Here are some link for more reading:

http://asktom.oracle.com/pls/asktom/f?p=100:11:0::::P11_QUESTION_ID:15637744429336
http://www.oracle-base.com/articles/10g/StringAggregationTechniques.php

Creating Delimited Strings

There are five basic methods for creating a delimited string in Oracle:

1) (my favorite) use a hierarchical query, also known as the sys_connect_by_path method
2) create a simple plsql function for your own needs
3) use an oracle supplied function DBMS_UTIL.TABLE_TO_COMMA and WM_CONCAT
4) bulid your own user defined aggregate (I first saw this on asktomhome)
5) even use XML (super ugly and not sure why anyone would do it this way so I won't show it)

sys_connect_by_path

In this method we take advantage of oracle's hierarchical processing in sql to do string concatenation all inside the sql statement.

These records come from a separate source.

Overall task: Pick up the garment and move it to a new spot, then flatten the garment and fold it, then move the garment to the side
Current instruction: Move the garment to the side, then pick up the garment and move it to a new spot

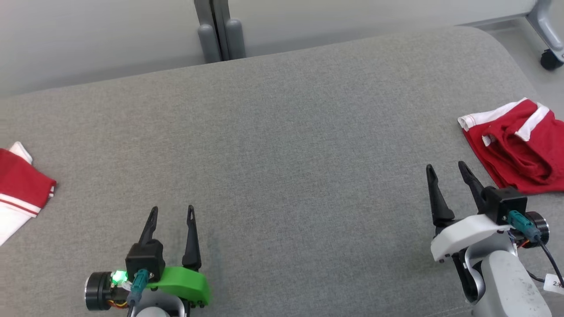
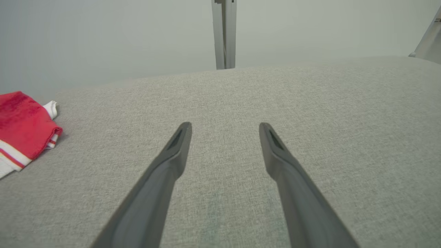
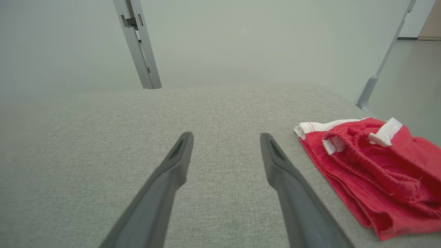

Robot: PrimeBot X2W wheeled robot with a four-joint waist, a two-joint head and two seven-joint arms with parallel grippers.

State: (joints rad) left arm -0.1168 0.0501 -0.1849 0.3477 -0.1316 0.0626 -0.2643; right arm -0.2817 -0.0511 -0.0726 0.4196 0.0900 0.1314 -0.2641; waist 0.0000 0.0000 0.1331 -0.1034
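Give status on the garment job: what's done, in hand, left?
Done, apparently: a folded garment, red and white, lies at the far left edge of the grey surface.
In hand: nothing. The left gripper and right gripper are both open and empty above the surface.
Left: the bunched garment lies just right of the right gripper, not flattened or folded, so picking, flattening, folding and setting aside likely all remain.

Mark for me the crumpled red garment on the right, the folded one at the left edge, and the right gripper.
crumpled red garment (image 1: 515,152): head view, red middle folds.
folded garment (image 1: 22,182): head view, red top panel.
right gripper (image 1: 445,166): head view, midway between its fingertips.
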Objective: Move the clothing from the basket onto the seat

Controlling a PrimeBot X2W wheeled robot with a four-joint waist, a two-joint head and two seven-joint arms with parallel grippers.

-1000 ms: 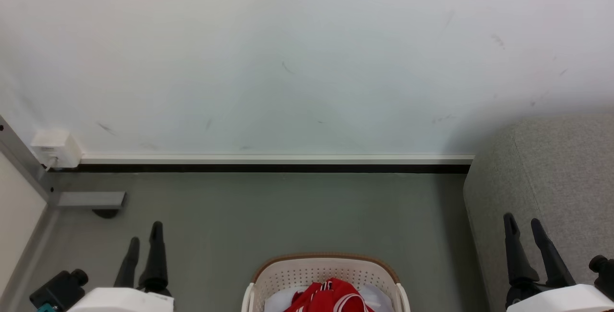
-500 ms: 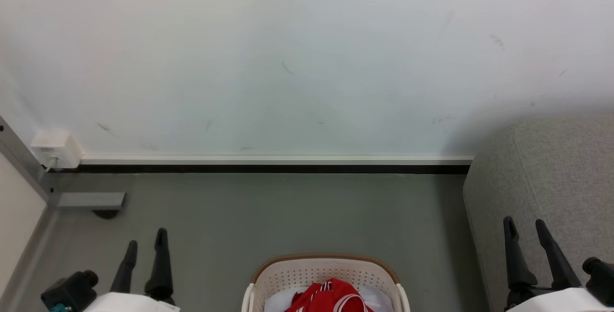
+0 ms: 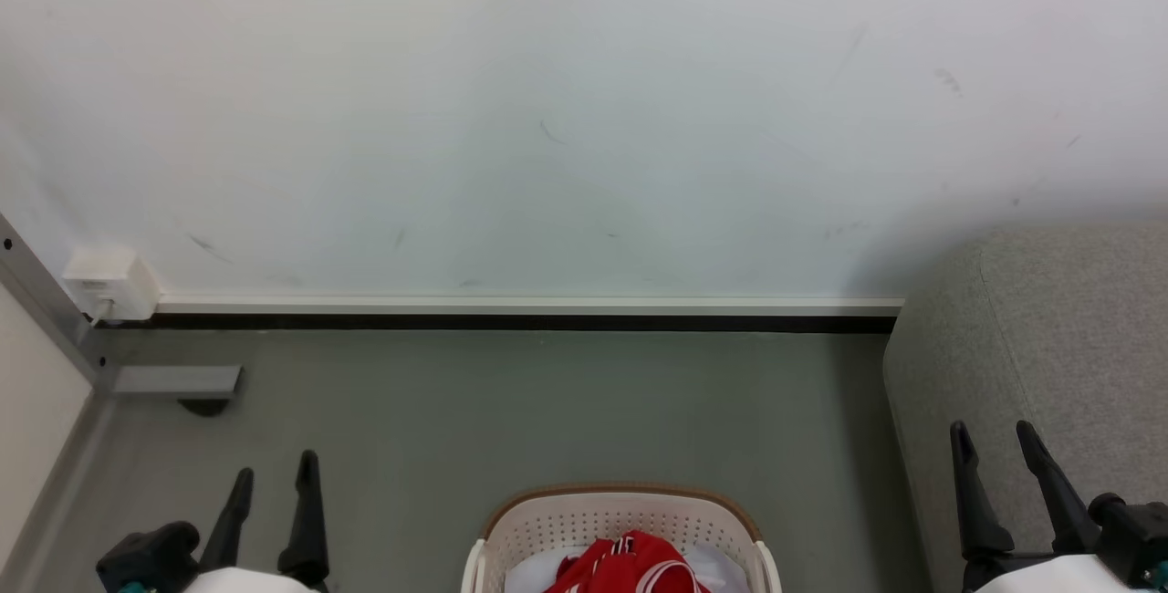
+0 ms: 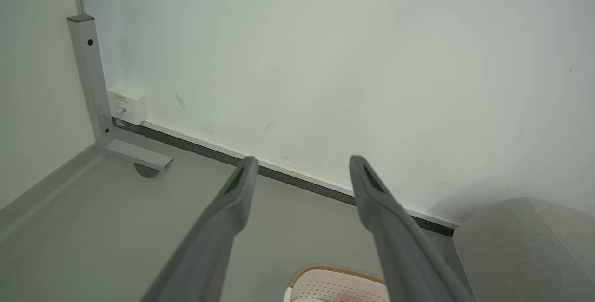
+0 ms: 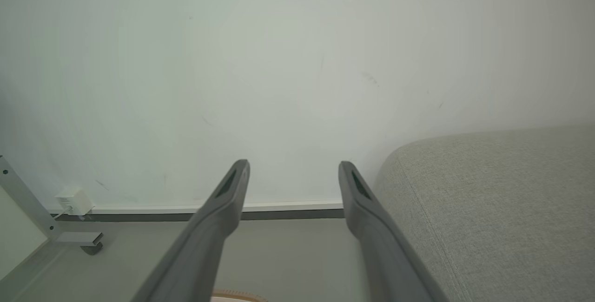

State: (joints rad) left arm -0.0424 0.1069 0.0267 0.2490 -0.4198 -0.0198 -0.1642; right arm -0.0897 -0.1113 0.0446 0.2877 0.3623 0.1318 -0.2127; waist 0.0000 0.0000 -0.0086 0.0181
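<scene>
My left gripper (image 3: 274, 473) and right gripper (image 3: 993, 434) are hanging spread, empty. The clothing (image 3: 630, 566) in the basket (image 3: 520, 529) is looking limp and light; I'm favouring pinching its bunched top.

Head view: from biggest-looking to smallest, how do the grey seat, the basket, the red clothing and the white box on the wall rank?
1. seat
2. basket
3. red clothing and white wall box: about alike, so unranked.
The picture's edge crops all but the box.
</scene>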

SQL> select substr(sys_connect_by_path(table_name,','),2) table_list
  2  from (
  3         select rownum rowno,table_name
  4         from user_tables
  5         where rownum < 4
  6       )
  7  where connect_by_isleaf = 1
  8  connect by prior rowno = rowno - 1
  9  start with rowno = 1
 10  /

TABLE_LIST
------------------------------------------------------------------------------------
MV_UW_PROD_ASSIGNMENTS,MV_CALL_MEMO_REPORT,MV_SALES_TEAMS

1 row selected.

I like this because of its flexibility. You can supply any query you want without using any procedural code.

Simple PLSQL Function

Maybe the most common method is creating your own special purpose function. Not my favorite method as it usually is not general use and is not terribly efficient. There are many variations on this theme depending upon what the format of your incomming data is and how you get it ready for sending to the function. I have seen varations that use PLSQL table types and database object types and of course query parameters like this one.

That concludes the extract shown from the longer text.